Daughter: “Daddy, can me and pretend friend Lulu have a snack”
Me: “Sure, do you want two choices or three choices??”
Daughter: “We want three choices”
Me: “Ok, your choices are carrots and hummus, strawberries with whipped cream, or apples”
Daughter: “Strawberries with whipped cream on the yellow plate for me. Lulu wants the purple plate…”
This is a daily interaction. My daughter is five, and she wants to be in control with significant personal autonomy. We want her to at least believe that to be the case, so choice architetecture is a skill that my wife and I have spent a lot of time to develop. If we don’t give her a choice, and just hand her strawberries with whipped cream, she’ll refuse the strawberries. If we give her fifteen choices, one of two things happen. If she is not exhausted, she asks for a more limited choice set. If she is exhausted, she meltdowns as the cognitive load of deciding what she wants for a snack is too much for her tired brain.

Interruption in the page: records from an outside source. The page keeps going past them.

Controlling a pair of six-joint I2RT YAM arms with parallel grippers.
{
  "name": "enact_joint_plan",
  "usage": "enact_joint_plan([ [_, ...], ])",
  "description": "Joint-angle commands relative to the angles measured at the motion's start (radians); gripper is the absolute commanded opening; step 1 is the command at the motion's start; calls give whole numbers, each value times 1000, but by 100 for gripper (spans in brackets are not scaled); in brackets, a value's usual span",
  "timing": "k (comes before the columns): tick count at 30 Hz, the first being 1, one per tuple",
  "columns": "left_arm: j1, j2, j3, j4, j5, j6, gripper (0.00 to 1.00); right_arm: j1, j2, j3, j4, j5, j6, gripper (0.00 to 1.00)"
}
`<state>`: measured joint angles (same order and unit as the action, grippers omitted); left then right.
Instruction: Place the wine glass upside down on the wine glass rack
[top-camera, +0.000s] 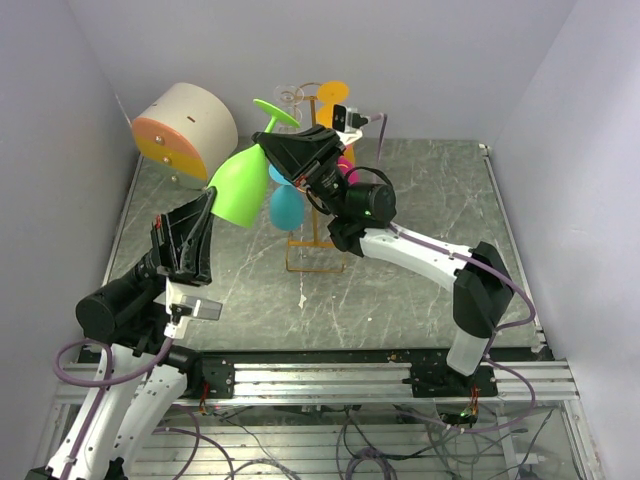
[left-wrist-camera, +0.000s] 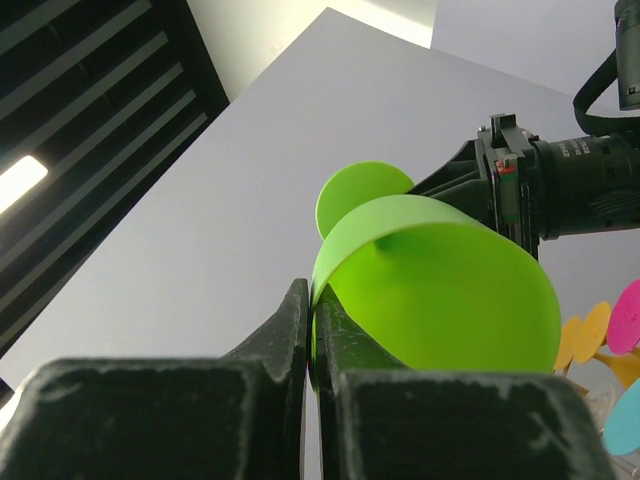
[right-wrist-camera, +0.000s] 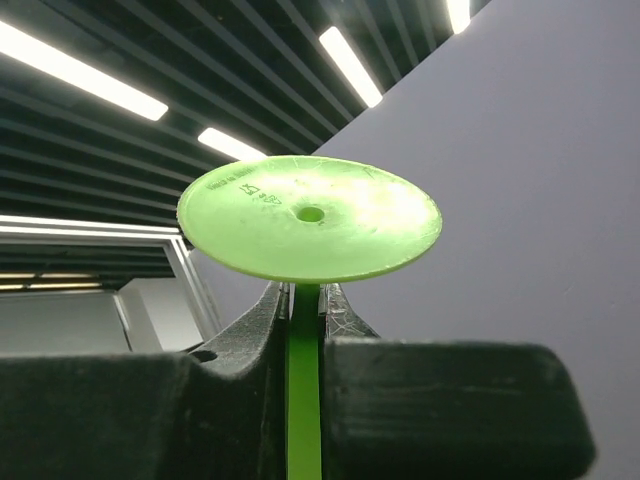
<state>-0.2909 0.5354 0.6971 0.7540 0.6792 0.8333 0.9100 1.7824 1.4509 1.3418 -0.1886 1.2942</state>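
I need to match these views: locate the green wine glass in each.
Top external: green wine glass upper centre-left.
Left wrist: centre-right, rim in the left pincer.
Right wrist: centre, stem in the right pincer.
Shared landmark: its round foot.

The grey marbled desk is overlooked from high behind the arm bases. Each wrist view is tilted steeply upward, close behind the left fingers or right fingers. The lime-green plastic wine glass is shared by all three.
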Motion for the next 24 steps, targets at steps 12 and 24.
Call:
enact_joint_plan([
  [12, 14, 28, 275, -546, -240, -336, 56, 19, -254, 178, -686, 55, -502, 0],
  [24, 30, 312, 824, -1448, -460, -662, 100, 7, -618, 110, -1229, 365, -1169, 0],
])
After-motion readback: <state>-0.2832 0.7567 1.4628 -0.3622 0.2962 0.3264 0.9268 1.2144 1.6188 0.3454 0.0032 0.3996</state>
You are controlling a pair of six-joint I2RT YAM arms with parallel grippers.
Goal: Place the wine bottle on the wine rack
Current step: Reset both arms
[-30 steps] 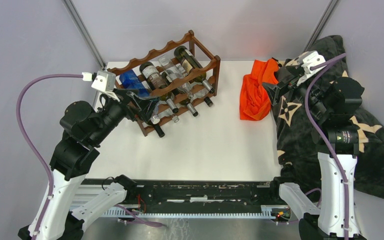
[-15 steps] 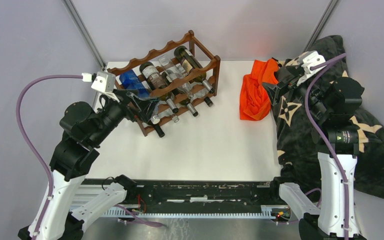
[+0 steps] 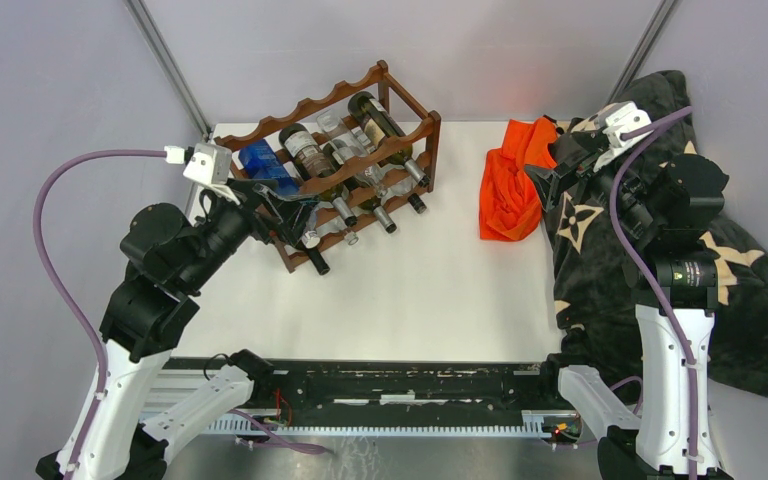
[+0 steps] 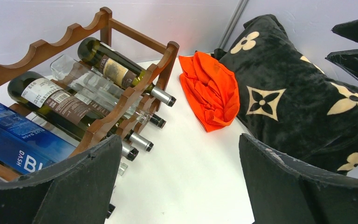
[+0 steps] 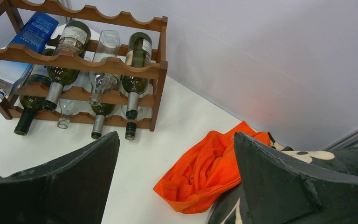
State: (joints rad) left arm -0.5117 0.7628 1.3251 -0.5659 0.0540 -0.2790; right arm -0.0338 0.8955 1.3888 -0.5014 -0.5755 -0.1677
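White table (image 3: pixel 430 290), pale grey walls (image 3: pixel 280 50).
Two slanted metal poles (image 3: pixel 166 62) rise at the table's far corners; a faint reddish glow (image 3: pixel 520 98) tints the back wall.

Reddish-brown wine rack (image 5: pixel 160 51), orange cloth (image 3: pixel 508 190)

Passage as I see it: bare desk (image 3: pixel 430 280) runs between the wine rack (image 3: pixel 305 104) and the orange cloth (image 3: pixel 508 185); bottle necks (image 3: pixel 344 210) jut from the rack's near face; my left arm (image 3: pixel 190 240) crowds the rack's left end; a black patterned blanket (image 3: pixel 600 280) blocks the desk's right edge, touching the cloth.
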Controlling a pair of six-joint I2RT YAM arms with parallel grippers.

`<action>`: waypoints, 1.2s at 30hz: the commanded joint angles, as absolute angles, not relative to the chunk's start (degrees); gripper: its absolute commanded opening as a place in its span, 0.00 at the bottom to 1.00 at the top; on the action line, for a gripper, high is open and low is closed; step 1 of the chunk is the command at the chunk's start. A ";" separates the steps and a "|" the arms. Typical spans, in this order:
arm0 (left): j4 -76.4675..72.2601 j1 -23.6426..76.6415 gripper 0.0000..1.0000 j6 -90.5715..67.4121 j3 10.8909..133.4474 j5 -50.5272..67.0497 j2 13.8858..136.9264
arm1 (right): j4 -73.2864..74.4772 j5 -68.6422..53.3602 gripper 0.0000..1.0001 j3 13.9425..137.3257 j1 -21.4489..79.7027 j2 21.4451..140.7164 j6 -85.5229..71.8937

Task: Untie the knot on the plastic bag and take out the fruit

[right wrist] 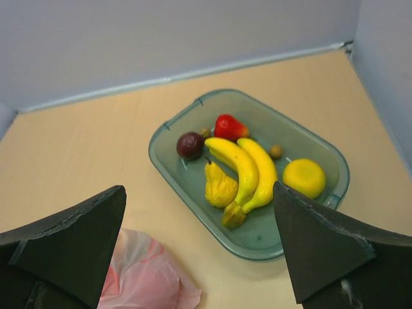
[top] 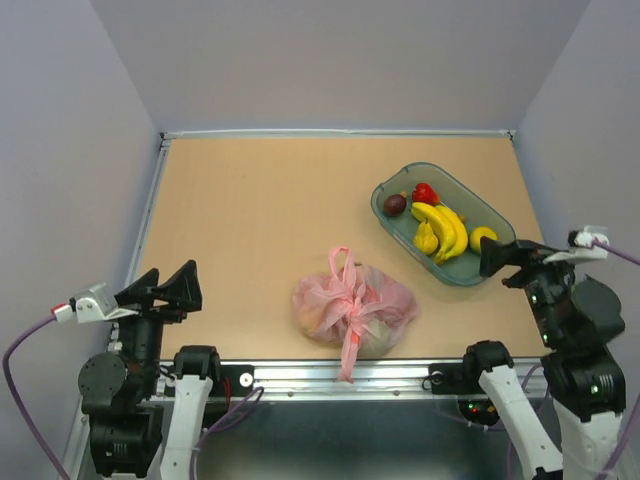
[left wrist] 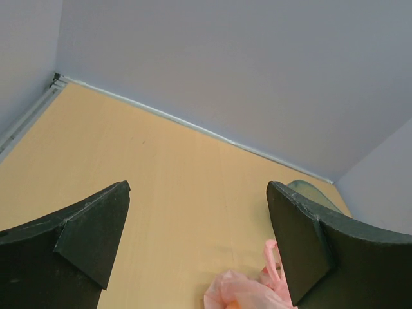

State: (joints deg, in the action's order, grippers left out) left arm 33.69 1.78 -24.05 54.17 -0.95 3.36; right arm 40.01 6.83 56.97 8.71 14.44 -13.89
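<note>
**Top view.** The plastic bag [top: 372,312] is seen lying on the table [top: 250,220], close to the near edge and roughly midway between the two arms. It is closed by the knot [top: 349,303]. The knot's long axis runs near-to-far: one handle loop is raised toward the far side, and a long pink tail is draped over the table's near edge. The fruit [top: 314,314] is made out only as dim greenish and reddish shapes through the film. The left gripper [top: 172,290] is held wide open and empty, well to the left of the bag. The right gripper [top: 508,262], equally wide and empty, is held well to its right, just beside the grey tray [top: 385,200]. The right arm is judged marginally nearer the knot, though not by much.

**Left wrist view.** The left gripper [left wrist: 196,193] is shown fully spread, with nothing between its fingers. Only a pink edge of the plastic bag [left wrist: 241,293] is caught at the bottom of the view, to the right of centre. The knot itself cannot be told here.

**Right wrist view.** The right gripper [right wrist: 198,190] is likewise spread and empty, and is aimed at the grey tray [right wrist: 168,168] with its bananas [right wrist: 248,170] rather than at the bag. The plastic bag [right wrist: 145,273] is seen low and to the left — so a swing leftward and back toward the near edge is judged necessary before the tails can be pinched.
</note>
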 commanded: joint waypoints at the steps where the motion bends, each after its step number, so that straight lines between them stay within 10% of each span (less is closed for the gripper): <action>1: 36.03 1.58 0.98 -24.96 55.37 2.81 8.25 | 40.95 1.42 1.00 60.64 9.14 25.03 -11.16; 19: 26.20 1.67 0.98 -30.23 43.61 31.80 28.90 | 44.39 -23.10 1.00 60.91 10.37 58.52 -12.92; 36: 15.03 25.13 0.99 -35.94 38.15 12.40 42.71 | 28.31 -10.56 0.99 55.38 42.97 76.46 -30.66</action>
State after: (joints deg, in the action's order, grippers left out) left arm 19.44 23.27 -33.71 39.53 17.58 42.63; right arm 36.16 -15.27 58.02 40.23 75.07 -22.94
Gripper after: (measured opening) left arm 0.986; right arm 0.998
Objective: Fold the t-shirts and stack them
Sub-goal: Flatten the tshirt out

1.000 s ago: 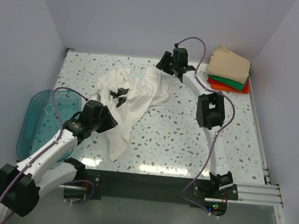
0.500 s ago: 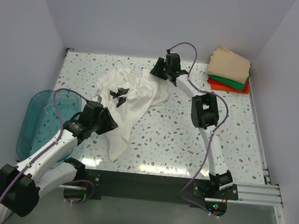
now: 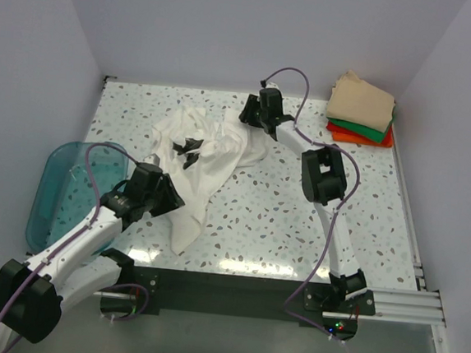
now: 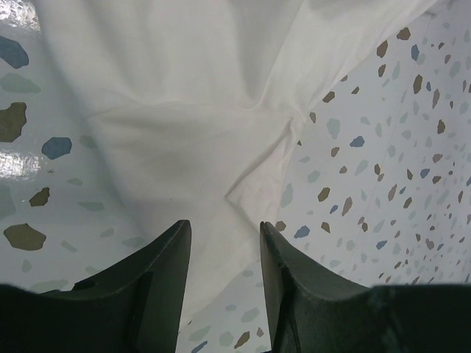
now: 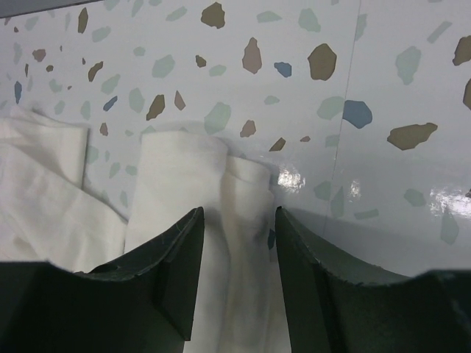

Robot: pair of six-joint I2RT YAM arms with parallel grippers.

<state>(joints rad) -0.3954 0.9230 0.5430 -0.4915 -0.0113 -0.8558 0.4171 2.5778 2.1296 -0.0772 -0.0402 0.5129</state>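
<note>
The large white t-shirt (image 3: 208, 162) lies crumpled at centre left of the table, its small black print (image 3: 188, 149) facing up. My left gripper (image 3: 174, 199) is open at the shirt's near left edge; in the left wrist view (image 4: 224, 232) white cloth (image 4: 191, 140) lies between and beyond the fingers. My right gripper (image 3: 251, 118) is open at the shirt's far right corner; in the right wrist view (image 5: 238, 217) a rolled white fold (image 5: 235, 198) lies between the fingers. Folded tan (image 3: 361, 103), green (image 3: 370, 130) and orange-red (image 3: 345, 133) tees are stacked at the back right.
A translucent teal bin (image 3: 69, 195) sits at the left edge beside the left arm. White walls close the back and both sides. A metal rail (image 3: 398, 302) runs along the near right edge. Speckled tabletop (image 3: 297, 223) lies bare between the shirt and the stack.
My right gripper has moved left and down onto the shirt's far right corner. My left gripper has shifted slightly toward the near edge along the shirt's side.
</note>
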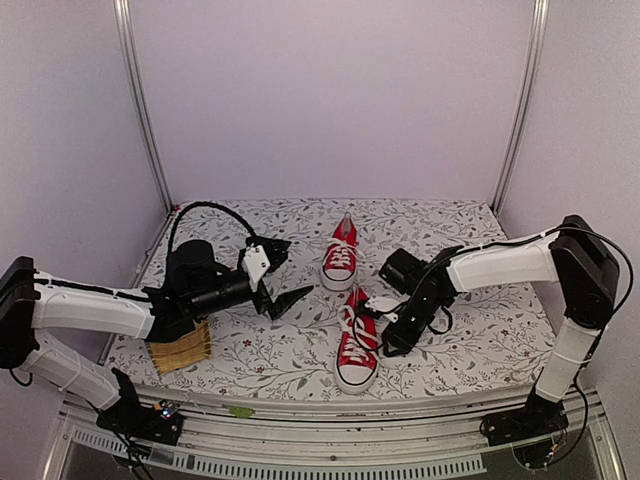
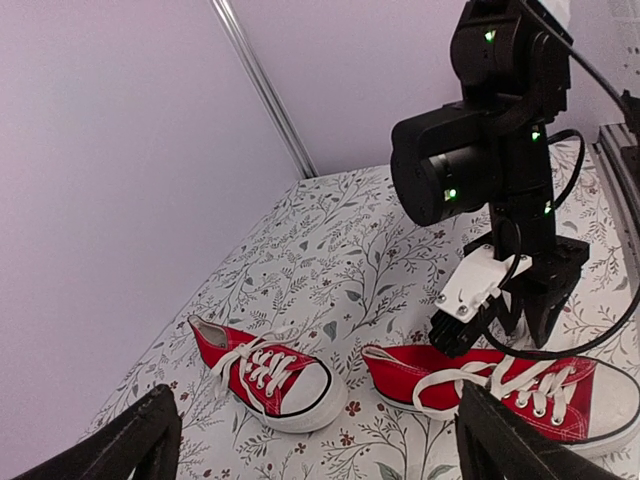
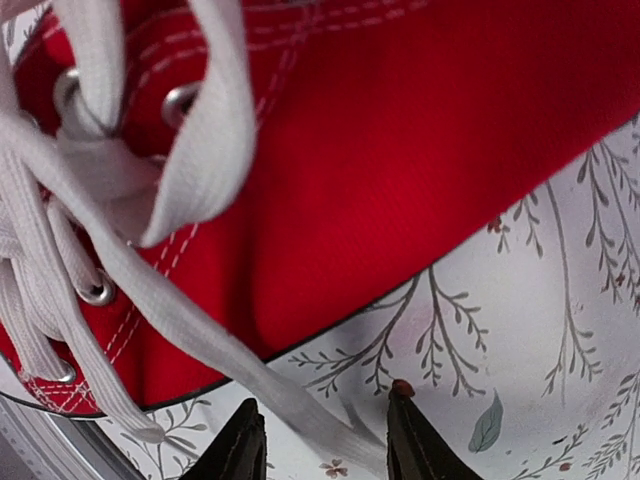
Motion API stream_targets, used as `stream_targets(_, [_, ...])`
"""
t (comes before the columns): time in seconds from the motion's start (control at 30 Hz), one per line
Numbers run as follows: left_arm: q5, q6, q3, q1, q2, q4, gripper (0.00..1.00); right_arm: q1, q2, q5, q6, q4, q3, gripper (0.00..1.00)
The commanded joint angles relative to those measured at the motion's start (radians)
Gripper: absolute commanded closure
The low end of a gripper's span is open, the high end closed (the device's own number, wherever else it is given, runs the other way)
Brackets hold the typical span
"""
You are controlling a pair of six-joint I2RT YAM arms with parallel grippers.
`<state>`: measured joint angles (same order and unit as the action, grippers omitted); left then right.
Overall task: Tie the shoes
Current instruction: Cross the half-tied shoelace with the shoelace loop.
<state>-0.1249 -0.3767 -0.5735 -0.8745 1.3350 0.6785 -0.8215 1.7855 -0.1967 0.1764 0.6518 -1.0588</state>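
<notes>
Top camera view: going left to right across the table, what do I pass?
Woven mat → left gripper → far shoe → right gripper.

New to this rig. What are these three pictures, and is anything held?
Two robot arms are bolted at the near edge of a table. The wide picture comes from a camera above and behind them; the other two come from a camera on each wrist. Two red shoes lie on the table, a far shoe and a near shoe. The left fingers stand open, empty. The right fingers are down beside the near shoe, apart, with its white lace running between them, not pinched.
</notes>
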Motion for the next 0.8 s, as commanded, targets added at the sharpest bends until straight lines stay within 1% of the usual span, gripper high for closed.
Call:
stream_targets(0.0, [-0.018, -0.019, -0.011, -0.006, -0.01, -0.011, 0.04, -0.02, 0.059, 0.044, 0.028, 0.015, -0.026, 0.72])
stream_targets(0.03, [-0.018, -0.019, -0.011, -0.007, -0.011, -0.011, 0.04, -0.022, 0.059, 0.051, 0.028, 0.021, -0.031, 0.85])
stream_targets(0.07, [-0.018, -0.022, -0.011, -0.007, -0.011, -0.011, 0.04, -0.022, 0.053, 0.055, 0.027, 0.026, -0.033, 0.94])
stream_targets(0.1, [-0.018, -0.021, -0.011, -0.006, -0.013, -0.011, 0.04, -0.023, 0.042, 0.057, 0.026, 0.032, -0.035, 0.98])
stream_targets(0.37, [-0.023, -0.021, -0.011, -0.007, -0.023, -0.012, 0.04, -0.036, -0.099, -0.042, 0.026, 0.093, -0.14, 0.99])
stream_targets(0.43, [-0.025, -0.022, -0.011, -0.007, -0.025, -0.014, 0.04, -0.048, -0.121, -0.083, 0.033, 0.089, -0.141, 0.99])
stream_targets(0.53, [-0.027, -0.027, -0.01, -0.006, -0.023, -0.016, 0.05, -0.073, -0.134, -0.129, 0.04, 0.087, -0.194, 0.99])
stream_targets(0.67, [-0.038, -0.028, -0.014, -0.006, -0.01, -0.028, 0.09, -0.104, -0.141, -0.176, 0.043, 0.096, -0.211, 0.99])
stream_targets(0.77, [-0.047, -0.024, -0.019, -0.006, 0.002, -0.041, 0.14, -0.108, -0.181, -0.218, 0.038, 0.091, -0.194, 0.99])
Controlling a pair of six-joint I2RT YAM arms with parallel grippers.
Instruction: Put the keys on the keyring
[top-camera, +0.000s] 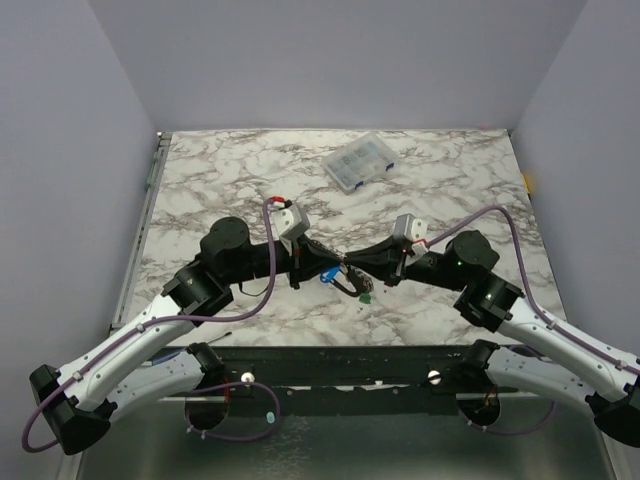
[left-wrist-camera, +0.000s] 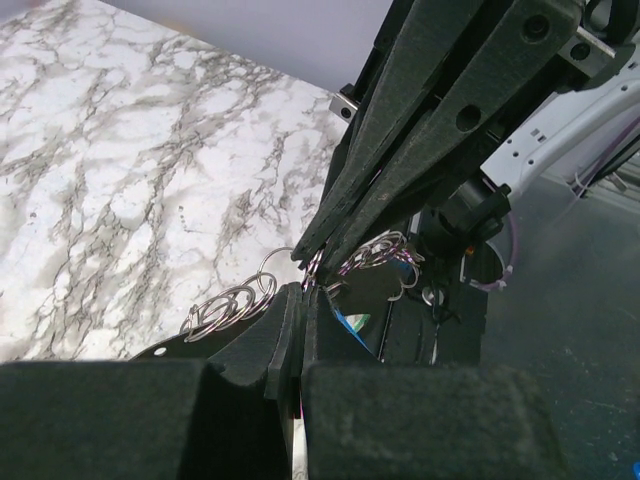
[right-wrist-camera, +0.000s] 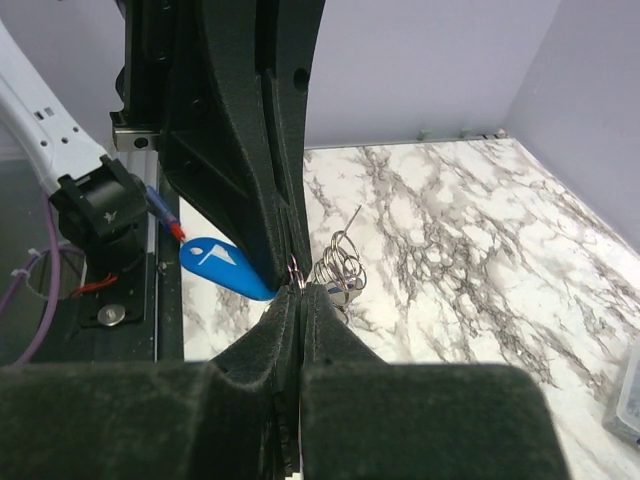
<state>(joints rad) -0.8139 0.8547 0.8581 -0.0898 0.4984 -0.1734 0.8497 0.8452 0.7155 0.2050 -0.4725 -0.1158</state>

The key to our choice architecture is for mom and dad to curate the option space down to a reasonably narrow set of choices where none of the choices are bad. Last night, I had a mild preference for her to choose carrots and hummus as I would have enjoyed carrots and hummus leftovers from Lulu’s plate, but I was functionally indifferent to the three choices she had. She was able to make a good choice, feel like she was in control and be a BIG GIRL.
Adults tend not to go into incomprehensible crying fits when they encounter too many choices which overwhelm their cognitive processing ability. Instead, they choose quickly and they tend to choose poorly. Medicare Part D is an illustrative case via Incidental Economist:
How could reduction in choice possibly be a good thing? Turns out, there’s a substantial literature on just this question. According to a 2012 Kaiser Family Foundation survey, 40% of seniors responded that the degree of multiplicity of plans was confusing and made it difficult to select the best plan. In a recent paper published in Health Affairs, Chao Zhou and Yuting Zhang summarize similar evidence for Medicare Part D.
Jason Abaluck and Jonathan Gruber [ungated working paper version here] observed that Part D enrollees had difficulty making their initial plan choices when Part D started in 2006. They found that beneficiaries paid more attention to plan premiums than to their own total out-of-pocket health expenses. Florian Heiss and colleagues, using 2007 and 2008 Medicare Part D data to study plan choices, found that fewer than 10 percent of consumers enrolled in the least costly plans in 2007 and 2008 and that beneficiaries could save on average about $300 per year if they switched plans. [Links added.]
Jason Abaluck and Jonathan Gruber found that the suboptimality of choices by beneficiaries was persistent over time.
I was on Healthsherpa last night. Choice overload abounds.
For my age, income and family status, there were fifty two choices on the Exchange that I could buy. If I entered the zip code of my older sister’s favorite show from the early 90s, there were forty eight choices. If I used my parent’s zip code, twenty three choices appeared. If I used my first apartment’s address, sixty three choices appeared. If I made the prospective buyer 29 years old, another eight to twelve choices of catastrophic policies were added for all zip codes. If I dropped my income to qualify for cost-sharing assistance, another six to eight choices per address popped up.
If I had to buy insurance, I would be in choice overload and buy based on simple heuristics that are not even satisficing on anything other than stopping the process quickly much less optimizing for the best health plan that meets my anticipated healthcare needs given my financial constraints.
One of two things should happen for the 2015 open enrollment period on the federal exchange. The first is a structured decision support tool could be added. This tool would allow for the full array of choices to be made available to any shopper. However, it would ask several filtering questions. These could be a simple as: “do you want low premiums but high out of pocket expenses or higher premiums and lower out or expenses” and “do you already have doctors that you want to keep in network, or do you really not care who your doctor is”. A few more simple decision support questions would quickly narrow down the shopping scope to three or four choices. That is a managable cognitive load where satisficing choices have already been brought into the potential optimizing option space.
The other option is for the federal exchange to transition from a clearinghouse model where any minimally qualified plan is displayed and available for sale to an actively managed market model where the Feds either set strict definitions as to what can be sold, or choose a subset of plans to sell from the qualifying plans. I don’t think this will happen due to the need to have insurance company buy-in as the losing companies will have a legitimate reason to scream.